- **Try it**: I need the lines below from the one with "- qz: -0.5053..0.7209" down to the one with "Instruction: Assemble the" reproduced exactly, both ends included, and nothing else.

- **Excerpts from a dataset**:
########################################

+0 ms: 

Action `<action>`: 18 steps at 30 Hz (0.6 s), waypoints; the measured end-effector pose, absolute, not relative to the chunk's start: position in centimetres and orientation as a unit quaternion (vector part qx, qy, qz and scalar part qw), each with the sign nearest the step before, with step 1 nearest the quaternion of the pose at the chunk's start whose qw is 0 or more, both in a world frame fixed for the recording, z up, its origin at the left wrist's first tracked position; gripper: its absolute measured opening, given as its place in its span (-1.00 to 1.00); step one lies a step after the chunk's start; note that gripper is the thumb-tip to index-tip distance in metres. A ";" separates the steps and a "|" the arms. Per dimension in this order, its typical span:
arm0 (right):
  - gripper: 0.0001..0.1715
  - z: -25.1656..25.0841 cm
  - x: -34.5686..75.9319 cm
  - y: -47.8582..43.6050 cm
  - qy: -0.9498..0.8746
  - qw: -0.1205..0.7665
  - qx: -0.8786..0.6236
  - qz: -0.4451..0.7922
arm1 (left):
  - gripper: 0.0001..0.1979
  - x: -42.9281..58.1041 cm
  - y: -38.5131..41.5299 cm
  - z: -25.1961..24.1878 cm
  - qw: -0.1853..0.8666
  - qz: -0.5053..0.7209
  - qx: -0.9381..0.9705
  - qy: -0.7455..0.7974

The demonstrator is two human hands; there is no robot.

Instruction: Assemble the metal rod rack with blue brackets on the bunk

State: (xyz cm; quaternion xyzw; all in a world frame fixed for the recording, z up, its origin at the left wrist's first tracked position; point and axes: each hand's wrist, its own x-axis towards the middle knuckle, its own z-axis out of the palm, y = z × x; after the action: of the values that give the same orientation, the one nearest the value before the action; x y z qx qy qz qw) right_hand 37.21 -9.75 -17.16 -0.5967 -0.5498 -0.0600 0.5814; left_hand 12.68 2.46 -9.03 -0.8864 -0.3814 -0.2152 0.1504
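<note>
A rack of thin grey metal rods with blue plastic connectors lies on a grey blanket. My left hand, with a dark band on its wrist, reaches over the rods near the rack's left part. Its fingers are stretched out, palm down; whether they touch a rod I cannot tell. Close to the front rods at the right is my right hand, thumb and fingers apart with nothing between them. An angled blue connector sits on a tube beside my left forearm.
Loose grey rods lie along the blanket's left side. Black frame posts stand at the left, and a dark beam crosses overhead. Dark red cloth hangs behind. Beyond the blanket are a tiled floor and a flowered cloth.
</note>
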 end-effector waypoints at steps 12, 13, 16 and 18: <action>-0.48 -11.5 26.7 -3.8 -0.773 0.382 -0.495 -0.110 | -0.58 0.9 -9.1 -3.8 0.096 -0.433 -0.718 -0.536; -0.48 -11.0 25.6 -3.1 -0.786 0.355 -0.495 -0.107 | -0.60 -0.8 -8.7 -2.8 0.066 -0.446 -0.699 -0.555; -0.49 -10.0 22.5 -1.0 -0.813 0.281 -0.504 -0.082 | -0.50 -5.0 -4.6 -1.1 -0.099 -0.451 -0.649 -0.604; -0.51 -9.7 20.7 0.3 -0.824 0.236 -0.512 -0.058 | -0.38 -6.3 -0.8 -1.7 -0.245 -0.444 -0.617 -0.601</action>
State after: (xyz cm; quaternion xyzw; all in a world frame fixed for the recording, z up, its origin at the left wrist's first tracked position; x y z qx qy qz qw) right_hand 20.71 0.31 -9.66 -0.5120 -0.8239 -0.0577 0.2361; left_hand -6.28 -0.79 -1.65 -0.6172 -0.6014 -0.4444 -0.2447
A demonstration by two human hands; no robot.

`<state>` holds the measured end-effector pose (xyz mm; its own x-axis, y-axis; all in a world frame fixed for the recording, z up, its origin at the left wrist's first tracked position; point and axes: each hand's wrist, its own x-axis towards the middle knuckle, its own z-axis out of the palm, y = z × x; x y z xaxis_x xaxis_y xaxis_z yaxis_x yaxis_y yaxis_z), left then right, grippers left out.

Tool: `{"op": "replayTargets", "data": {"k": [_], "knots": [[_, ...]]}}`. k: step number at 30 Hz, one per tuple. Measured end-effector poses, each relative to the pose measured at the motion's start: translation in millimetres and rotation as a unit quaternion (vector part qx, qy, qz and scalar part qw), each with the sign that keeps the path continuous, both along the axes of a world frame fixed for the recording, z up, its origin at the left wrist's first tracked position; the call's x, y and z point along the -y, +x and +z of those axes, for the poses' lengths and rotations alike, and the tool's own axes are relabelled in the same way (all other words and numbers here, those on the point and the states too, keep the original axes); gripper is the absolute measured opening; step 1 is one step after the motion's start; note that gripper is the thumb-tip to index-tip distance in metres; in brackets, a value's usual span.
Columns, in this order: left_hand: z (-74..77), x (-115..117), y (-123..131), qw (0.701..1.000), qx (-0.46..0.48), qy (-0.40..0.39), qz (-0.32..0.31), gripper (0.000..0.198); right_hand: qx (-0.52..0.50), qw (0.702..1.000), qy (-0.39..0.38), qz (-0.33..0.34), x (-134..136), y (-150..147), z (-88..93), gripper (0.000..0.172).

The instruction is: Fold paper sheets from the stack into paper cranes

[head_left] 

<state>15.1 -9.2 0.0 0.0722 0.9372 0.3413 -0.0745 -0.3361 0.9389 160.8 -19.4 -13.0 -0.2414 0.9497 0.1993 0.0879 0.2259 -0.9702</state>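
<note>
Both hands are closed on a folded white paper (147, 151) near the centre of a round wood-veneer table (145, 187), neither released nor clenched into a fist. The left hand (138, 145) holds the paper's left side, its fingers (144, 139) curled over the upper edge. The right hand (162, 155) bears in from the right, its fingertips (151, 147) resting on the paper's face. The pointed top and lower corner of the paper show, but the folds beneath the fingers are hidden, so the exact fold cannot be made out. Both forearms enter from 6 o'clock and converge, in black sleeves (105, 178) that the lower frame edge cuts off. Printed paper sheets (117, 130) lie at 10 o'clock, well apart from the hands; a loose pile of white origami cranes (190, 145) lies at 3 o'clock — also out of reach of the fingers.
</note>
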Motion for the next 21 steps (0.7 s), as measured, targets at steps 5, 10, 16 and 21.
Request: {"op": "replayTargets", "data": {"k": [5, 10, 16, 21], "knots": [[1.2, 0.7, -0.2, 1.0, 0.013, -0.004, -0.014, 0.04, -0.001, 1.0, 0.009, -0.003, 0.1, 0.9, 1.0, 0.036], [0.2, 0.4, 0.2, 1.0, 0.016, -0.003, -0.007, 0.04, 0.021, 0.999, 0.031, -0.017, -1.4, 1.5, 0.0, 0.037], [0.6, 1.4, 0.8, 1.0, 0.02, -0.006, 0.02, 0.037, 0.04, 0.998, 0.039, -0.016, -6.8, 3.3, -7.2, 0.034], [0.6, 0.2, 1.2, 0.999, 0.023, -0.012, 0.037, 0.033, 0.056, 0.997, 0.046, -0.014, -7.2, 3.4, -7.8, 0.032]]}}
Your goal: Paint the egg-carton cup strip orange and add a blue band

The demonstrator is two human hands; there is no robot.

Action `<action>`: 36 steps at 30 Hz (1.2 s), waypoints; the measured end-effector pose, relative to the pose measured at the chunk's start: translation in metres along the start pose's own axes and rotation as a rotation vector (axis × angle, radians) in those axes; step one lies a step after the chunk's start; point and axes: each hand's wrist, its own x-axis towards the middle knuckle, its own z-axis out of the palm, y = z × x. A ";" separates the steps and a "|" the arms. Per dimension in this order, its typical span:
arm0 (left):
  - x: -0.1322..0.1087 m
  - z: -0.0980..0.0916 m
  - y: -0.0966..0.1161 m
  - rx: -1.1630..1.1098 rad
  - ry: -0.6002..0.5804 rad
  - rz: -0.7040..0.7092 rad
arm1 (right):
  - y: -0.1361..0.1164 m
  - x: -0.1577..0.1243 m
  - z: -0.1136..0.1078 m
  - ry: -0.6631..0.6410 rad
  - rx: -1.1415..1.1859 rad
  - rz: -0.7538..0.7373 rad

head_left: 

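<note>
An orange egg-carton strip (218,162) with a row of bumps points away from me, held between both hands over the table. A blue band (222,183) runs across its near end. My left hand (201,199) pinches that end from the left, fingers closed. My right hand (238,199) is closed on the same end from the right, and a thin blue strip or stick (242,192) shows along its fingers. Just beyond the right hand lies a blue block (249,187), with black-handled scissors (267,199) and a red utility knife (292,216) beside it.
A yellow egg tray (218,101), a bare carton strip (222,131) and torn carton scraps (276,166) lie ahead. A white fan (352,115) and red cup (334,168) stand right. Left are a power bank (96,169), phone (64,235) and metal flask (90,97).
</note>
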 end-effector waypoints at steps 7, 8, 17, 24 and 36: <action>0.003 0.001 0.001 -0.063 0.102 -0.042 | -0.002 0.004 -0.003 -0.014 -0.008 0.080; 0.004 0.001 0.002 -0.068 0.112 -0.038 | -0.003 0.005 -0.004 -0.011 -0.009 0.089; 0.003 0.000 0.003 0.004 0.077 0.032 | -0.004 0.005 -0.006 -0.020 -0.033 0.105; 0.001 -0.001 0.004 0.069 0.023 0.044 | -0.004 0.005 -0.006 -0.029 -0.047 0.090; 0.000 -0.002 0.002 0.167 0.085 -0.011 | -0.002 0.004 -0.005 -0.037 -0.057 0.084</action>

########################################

- **Response for this exercise**:
  - qz: -0.5053..0.7209
  - qx: -0.9381..0.9705
  - qy: -0.7455..0.7974

The demonstrator is two human hands; there is no robot.

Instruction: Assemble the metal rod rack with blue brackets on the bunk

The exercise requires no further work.